On Thursday, I was not at the front room window to admire the lay of the land. The land out there lay like a fucking garbage dump. What this particular window offered was a good view of where 183rd Street crossed Audubon Avenue. “Good” referred only to a vantage point. These were two mean streets. Seven p.m. in winter meant darkness, shadows and damp cold. Except for an occasional car that passed by on Audubon, the blocks were pretty much dead zones tonight. Good thing, too. Washington Heights was one of the most dangerous neighborhoods in the City of New York. Every other year the Three-Four, the local police precinct, led all other city precincts in homicides. I think ‘83 was one of those off years when we either placed or showed. If Khalatsyn made a wrong turn in the Heights, he could end up in a really bad situation.

From the front room window I watched. Although I didn’t know what Khalatsyn looked like, I figured he’d be easy enough to spot. Here in the Heights, English was a second language. If I spotted a tall gringo getting into trouble, I’d grab Maxwell and run to the rescue. For CIR, every potential customer was precious, especially when he was the only customer.

I’d spent a long time at the bathroom mirror, prepping. Gone was all the facial hair that kept me warm in winter — a major undertaking that involved cutting away the large tuffs with a scissors, then scrapping away the gristle and fuzz with a razor. A pressed white shirt, black slacks Adah had bought me for my birthday in February, yellow silk power tie, and horn-rimmed glasses made me look more like Library-Man and less like a roofer.
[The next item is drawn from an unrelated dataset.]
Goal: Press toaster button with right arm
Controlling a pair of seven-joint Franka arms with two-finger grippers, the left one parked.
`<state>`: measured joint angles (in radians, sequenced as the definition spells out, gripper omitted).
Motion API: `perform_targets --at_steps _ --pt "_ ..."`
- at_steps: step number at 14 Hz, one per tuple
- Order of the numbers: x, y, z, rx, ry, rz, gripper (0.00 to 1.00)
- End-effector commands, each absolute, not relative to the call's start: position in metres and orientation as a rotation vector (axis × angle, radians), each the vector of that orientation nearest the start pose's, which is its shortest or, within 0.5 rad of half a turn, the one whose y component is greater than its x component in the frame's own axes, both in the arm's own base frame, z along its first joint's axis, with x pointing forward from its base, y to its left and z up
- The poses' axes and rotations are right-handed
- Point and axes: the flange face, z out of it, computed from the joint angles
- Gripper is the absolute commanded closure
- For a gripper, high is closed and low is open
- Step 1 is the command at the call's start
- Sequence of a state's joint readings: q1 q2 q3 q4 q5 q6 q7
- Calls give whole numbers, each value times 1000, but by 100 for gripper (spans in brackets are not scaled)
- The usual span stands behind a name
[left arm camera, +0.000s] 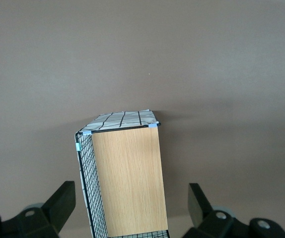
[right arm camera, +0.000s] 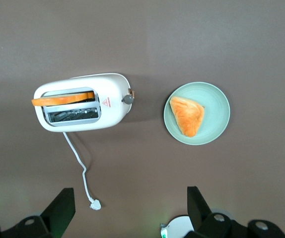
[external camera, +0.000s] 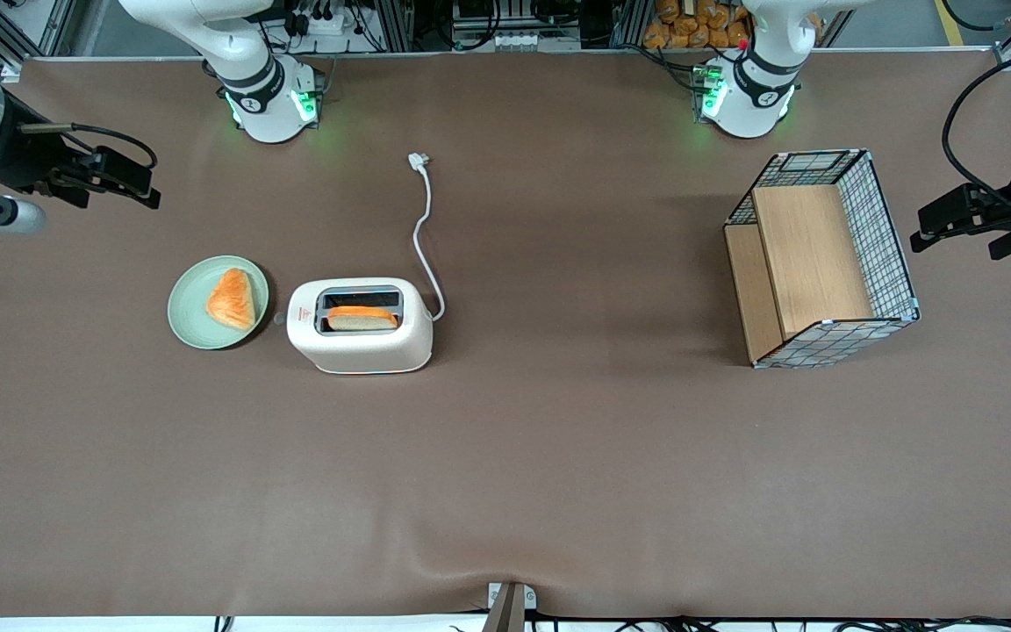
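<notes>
The cream-white toaster (external camera: 361, 338) (right arm camera: 110, 111) stands on the brown table with a slice of toast (external camera: 362, 318) (right arm camera: 63, 99) in one slot. The toaster button (external camera: 278, 319) (right arm camera: 128, 99), a small grey nub, sticks out of the narrow end face that looks toward the green plate (external camera: 185, 307) (right arm camera: 217, 109). My right arm's gripper (external camera: 141, 186) (right arm camera: 130, 213) hangs open high above the table at the working arm's end, farther from the front camera than the plate and well apart from the toaster. Nothing is between its fingers (right arm camera: 63, 208).
A piece of orange bread (external camera: 232, 298) (right arm camera: 187, 115) lies on the plate. The toaster's white cord runs to a plug (external camera: 419, 160) (right arm camera: 95, 204) lying toward the arm bases. A wire basket with wooden shelves (external camera: 821, 259) (left arm camera: 127, 178) stands toward the parked arm's end.
</notes>
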<state>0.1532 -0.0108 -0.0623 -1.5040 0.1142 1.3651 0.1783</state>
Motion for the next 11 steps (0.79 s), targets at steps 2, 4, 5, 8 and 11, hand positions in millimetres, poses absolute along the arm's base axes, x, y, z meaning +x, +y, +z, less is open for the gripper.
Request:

Wish I could’ve put a positive shine on the dumpy apartment I lived in. The squalor inside was only marginally better than the squalor outside. The apartment was shaped like an inverted L. Entering the foyer, to the left a small eat-in kitchen and straight ahead the living room. A narrow hallway with a closet on the right and a bathroom on the left joined the living room and a large room that faced the street, the front room that served as my office.

A torn sleeping couch, light gray and with blue pinstripes, was pushed up against a cream colored wall in the living room. The couch sagged in the middle. On the other side of the room, in front of the windows, was a blue chair made of such abrasive polyester fiber that I rarely sat on it; hence, a lesser sag.
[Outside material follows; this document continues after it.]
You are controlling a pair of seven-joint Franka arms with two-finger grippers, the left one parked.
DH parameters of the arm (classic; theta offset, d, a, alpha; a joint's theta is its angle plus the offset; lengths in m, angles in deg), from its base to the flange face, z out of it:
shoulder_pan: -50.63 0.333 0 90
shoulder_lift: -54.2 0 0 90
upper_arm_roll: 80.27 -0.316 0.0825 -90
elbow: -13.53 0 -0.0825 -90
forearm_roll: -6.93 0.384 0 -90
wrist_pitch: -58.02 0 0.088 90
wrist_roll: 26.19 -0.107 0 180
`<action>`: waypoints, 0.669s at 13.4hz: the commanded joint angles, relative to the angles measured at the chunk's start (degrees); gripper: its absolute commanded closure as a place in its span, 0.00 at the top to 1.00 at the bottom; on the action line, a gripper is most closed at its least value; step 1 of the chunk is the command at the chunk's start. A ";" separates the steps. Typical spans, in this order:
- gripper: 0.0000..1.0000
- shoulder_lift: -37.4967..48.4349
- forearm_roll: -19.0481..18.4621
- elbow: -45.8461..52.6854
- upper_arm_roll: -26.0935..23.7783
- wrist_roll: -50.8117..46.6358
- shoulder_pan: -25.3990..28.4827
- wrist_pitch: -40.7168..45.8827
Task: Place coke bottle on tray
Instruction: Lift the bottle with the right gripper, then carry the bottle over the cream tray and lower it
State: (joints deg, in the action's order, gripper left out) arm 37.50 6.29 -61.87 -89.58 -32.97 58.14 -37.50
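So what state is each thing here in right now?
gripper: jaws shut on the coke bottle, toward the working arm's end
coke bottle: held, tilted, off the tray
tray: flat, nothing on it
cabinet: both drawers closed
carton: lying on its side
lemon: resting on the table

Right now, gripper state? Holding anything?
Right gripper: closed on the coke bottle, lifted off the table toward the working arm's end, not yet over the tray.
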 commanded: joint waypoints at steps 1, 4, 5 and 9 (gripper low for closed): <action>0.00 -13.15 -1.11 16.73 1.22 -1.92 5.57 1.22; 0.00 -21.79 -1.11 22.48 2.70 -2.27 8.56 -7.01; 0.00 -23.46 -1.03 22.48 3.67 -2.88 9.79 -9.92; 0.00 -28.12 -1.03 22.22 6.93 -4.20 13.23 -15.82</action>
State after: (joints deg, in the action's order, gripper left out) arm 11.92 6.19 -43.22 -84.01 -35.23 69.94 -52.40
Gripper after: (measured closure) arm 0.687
Behind the blue chair were two double hung windows on rotted frames. To the left of the windows a 19 inch color TV (with bent rabbit ears) rested on a white end table my sister had given me. A lint speckled, burnt orange rug lay beneath it all. For panache, a few scenic paintings hung on the walls. They served as an interface to a prettier world. And finally, water stains and peeling plaster marked a corner of the ceiling. The Roofman’s roof leaked.

Fred Flintstone would feel right at home here. Khalatsyn had to think that anyone living in a place like this would do almost anything for money. He might be right, too.
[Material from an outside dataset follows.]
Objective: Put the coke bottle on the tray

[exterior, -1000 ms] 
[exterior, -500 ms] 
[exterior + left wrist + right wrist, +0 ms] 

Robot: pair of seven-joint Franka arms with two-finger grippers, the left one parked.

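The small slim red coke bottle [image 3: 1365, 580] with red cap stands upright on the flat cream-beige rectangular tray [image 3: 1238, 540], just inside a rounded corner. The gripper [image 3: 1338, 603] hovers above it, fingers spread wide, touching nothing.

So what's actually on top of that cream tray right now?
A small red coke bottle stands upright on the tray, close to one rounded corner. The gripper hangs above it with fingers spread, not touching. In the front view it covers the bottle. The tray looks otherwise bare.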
On watch at the front room window looking for a tall white guy, I suddenly heard the doorbell, Thunk! Fitting that in a shit hole like this even the doorbell sounded depressed. That had to be Khalatsyn, but how come I never saw him enter the building?

On the far side of the peephole a tall, well-dressed black man stood silhouetted by the dim lighting of the hallway; he glanced off to his right. I opened the door impatient to get rid of this Jehovah’s Witness.

“Wrong apartamento, addios.”

Before I could close the door on him, “Your Spanish is quite good, Mr. Tettouomo.”

I was suddenly struck dumb. “You’re.........? You’re... Black?” Surprised I could enunciate with a jaw hanging wide open.

He grinned. “Yes I am... Quite observant of you, Mr. Tettouomo.”

“Ah... Ah... Ah... Mr. Khalatsyn?... You don’t... You don’t look Russian.”

He smiled. “But I can assure you, Mr. Tettouomo, I am as Russian as General Secretary Andropov (Soviet premier from 1982 to 1984).”

I laughed. “Only a lot younger and better looking... Please come in, Mr. Khalatsyn.”

I opened the door all the way and invited him in from the cold. I took his coat and laid it on top of the laundry wagon in the foyer. Then I led him into the living room. He sat down on the sofa; I planted myself across from him on the blue chair. Khalatsyn’s large size and structure intimidated me a little. And he sure knew how to dress. He wore a blue sports coat, white shirt, red silk tie and gray slacks. Not a fiber of polyester on this guy.

I smiled back at him through a small gap between my two front teeth. When I was a kid they called me Bucky. I remembered that Adah had told me I had a kind face; had to be the teeth.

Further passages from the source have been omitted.